It sucks. But I'm dealing with it. I haven't "felt" very pregnant all week. No sore breasts. Not much cramping. No fatigue. So I decided to take a home pregnancy test yesterday morning. Jeff had gone for some tests at the hospital which gave me a perfect opportunity to either 1) surprise him when he came home or 2) wallow in my self-pity. I peed on a stick, and within seconds knew it was going to be negative. I brought the stick with me to bed and laid it on my nightstand. Every minute or so I would roll over to look at it again, hoping I just didn't see a small shadow of a line the time before. And as each minute passed I cried a little harder. After about 20 minutes I gave up and stopped crying. Not too bad, huh? I told you before that I felt emotionally more stable this time around. I had to applaud myself.
Then Jeff called. Literally about 5 minutes after I stopped crying (and applauding myself). Quickly I had to determine if I was going to tell him over the phone or wait until he came home. He easily figured somethin' was wrong and asked immediately. I felt horrible telling him over the phone, and then the crying started again. It was hard enough wallowing in my self-pity but now I was letting down my husband, my best friend, the father of my son! I know, I know. This is a two-person job to get pregnant but why do I feel all the pressure? Ugh! Then you have to throw in oodles of hormones to make the woman even more sensitive!
Anyway, I resigned myself to the fact we weren't pregnant and got on with my day. I had to wake up Sean finally at 9:20am. The little sleepyhead was still out cold. But he still gave me a big smile and I smothered him with kisses and hugs. Thank goodness for this cute little guy otherwise mamma would be miserably sad.
I took another pregnancy test before going to bed. Again, nada. In fact, the spot where the line was meant to be actually looked whiter than the rest of the strip. Almost as if to say, "duh, I told you you're not pregnant!".
Today was the real bloodtest at the fertility center. There's no second-guessing that number. They measure the HCG in your blood, which is the hormone your body starts producing when you're pregnant. It's the hormone home pregnancy tests measure in your urine, but they don't detect the hormone until 40 so I was holding out a little bit of hope. Then my acupuncturist told me last week she detected I was pregnant in the feel of my pulse, but today not so much - maybe a little bit. So I headed home with a very small glimmer of hope. And was shot down by 2:30pm when the nurse called to tell me it was negative. The measurement was less than 1... so I'm not even a little bit pregnant. Bummer. I cried just a little bit more.

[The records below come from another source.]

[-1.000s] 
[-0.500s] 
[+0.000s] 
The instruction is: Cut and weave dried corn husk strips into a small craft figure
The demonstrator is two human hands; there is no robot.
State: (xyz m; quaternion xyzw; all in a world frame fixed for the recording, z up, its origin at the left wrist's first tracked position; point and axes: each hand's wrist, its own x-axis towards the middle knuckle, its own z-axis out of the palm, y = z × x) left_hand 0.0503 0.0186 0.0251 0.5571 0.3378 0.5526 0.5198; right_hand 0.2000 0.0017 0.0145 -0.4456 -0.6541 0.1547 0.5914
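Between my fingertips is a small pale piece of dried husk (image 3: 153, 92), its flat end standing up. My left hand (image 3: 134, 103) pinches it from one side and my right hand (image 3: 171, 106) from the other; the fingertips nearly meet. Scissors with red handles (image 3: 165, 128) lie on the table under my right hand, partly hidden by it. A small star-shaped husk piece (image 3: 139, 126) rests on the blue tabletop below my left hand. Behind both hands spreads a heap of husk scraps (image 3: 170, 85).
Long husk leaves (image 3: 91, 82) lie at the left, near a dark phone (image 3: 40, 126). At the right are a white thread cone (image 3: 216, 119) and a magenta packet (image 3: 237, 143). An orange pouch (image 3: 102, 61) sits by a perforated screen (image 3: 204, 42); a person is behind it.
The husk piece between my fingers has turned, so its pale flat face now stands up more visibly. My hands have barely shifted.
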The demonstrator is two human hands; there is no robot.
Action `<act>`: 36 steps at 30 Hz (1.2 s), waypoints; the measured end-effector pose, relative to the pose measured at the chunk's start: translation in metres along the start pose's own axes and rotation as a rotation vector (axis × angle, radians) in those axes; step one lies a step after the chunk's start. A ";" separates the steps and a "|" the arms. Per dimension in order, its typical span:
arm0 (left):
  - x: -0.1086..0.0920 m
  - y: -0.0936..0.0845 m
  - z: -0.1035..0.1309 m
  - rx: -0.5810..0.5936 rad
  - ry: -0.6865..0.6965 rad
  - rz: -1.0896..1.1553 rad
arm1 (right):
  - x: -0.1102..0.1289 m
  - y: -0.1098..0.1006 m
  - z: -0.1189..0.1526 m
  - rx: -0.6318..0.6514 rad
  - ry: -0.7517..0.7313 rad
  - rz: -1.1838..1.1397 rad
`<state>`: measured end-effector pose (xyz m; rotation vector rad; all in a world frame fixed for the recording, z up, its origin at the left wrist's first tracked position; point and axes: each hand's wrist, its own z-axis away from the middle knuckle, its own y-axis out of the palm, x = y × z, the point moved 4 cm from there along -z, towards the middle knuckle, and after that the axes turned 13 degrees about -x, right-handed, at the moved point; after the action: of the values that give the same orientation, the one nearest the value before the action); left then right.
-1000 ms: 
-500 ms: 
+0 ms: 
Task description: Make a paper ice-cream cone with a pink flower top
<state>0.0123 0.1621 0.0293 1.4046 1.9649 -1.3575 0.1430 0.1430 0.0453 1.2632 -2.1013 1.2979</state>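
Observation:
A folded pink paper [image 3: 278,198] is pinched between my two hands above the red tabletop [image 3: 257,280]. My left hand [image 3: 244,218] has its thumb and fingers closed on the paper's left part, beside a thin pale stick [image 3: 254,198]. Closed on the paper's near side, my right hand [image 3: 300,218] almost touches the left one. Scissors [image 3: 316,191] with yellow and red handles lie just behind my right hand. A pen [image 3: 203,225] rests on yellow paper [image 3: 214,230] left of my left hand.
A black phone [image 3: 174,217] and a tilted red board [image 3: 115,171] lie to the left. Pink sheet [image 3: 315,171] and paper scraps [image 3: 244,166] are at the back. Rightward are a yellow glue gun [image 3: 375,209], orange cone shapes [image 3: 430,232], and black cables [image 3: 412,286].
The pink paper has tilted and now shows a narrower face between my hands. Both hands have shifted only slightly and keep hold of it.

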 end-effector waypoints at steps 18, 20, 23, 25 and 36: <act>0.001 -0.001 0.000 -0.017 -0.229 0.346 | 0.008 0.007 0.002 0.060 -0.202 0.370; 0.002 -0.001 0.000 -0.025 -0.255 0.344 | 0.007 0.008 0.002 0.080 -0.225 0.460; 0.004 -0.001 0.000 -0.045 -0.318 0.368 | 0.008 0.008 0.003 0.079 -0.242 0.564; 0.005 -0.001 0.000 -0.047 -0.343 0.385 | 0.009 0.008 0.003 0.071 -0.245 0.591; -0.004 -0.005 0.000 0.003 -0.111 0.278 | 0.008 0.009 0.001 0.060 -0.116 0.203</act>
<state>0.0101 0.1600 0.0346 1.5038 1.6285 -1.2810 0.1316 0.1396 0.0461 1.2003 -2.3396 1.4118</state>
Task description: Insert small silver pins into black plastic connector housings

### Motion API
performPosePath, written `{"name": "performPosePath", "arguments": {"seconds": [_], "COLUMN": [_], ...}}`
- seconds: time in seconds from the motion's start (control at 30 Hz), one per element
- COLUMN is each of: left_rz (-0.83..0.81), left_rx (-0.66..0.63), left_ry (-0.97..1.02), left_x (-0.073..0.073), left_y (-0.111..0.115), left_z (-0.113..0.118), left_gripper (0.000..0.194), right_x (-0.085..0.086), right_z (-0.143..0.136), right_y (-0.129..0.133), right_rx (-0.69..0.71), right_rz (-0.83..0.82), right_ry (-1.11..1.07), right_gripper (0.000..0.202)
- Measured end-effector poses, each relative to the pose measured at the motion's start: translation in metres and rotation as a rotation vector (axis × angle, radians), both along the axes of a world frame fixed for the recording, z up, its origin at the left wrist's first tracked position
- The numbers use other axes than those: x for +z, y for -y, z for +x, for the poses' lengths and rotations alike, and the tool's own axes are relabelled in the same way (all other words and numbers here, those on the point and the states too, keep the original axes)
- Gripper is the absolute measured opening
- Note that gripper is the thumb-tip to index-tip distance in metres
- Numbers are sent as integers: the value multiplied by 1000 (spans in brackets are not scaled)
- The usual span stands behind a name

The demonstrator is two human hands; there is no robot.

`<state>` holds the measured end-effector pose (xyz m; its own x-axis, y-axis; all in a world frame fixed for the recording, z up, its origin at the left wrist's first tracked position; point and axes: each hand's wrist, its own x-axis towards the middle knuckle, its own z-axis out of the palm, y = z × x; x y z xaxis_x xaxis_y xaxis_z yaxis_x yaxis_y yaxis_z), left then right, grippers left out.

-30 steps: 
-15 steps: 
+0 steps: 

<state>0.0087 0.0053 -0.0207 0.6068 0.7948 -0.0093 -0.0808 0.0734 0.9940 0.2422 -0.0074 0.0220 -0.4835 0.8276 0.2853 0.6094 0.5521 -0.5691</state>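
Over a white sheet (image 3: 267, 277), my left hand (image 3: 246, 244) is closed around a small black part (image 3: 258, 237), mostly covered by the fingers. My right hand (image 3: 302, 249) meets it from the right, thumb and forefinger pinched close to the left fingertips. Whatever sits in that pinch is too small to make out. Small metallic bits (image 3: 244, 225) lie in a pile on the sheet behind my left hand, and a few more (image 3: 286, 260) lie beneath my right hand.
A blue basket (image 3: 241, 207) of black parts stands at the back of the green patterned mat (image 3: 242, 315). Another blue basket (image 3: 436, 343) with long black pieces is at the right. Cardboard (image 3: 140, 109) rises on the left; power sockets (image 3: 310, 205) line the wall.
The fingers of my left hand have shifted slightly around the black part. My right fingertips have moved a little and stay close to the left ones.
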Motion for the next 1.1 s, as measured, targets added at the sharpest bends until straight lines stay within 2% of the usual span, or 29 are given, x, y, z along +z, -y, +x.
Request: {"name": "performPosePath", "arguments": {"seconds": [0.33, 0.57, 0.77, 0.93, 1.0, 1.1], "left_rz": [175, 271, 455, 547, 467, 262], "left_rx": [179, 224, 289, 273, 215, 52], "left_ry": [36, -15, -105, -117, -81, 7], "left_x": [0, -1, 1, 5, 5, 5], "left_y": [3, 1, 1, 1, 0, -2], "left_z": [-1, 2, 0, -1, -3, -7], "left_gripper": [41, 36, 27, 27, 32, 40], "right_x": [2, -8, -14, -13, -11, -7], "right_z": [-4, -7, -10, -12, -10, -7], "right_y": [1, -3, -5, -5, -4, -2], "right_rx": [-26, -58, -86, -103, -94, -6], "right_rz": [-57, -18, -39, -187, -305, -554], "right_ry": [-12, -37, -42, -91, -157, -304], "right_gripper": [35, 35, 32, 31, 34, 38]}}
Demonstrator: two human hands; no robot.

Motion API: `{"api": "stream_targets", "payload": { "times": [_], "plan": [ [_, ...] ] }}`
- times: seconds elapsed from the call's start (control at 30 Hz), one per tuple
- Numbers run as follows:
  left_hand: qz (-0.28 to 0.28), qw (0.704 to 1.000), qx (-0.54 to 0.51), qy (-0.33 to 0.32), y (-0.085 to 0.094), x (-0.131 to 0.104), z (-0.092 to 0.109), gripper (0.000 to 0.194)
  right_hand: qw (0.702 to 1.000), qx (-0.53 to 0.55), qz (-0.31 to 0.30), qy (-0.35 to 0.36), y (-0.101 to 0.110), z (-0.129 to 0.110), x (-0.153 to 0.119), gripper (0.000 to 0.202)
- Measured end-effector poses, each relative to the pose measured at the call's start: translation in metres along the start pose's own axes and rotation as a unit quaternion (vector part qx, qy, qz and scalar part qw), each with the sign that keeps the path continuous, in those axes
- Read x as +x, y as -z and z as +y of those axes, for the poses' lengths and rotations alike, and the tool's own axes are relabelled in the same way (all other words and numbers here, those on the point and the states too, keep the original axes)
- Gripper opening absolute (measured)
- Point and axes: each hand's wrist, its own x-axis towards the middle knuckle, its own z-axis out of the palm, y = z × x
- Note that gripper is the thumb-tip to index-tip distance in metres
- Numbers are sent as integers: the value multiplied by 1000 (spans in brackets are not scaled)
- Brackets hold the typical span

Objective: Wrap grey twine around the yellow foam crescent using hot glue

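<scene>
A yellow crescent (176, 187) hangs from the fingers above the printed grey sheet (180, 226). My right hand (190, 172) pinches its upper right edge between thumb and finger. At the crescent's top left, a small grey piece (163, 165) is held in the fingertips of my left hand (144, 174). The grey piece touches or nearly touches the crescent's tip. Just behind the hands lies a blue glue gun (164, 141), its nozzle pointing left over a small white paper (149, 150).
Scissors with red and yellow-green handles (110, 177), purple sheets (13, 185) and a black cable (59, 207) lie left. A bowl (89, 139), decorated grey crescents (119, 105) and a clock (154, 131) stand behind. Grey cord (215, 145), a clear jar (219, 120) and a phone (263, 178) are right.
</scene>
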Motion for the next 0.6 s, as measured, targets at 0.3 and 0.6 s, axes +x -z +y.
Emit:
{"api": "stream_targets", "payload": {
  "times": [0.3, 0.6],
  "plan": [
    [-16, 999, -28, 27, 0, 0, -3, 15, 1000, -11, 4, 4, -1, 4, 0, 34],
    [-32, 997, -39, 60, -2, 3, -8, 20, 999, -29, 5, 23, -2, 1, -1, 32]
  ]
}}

The worst part of all of this is I feel like I sabotaged the whole process by not getting myself in better shape. In my heart of hearts I felt that played a HUGE role in our success with Sean. But I never had the raw motivation to do anything about it this time. The embryos we transferred were genetically tested and known to be chromosomally normal. It was our best shot of getting pregnant, but I wasn't in the best physical state I could have been. I blew it. I'm sorry. Really sorry. I have two choices -- beat myself up over it, or forgive myself and move on. I've sent an email to a personal trainer. No more excuses. We'll try again in February or March. Plenty of time to get myself in the best physical shape I can without losing too much time. I have to forgive myself.
Oh, and we're going to Disney World in January. Plan B is in action.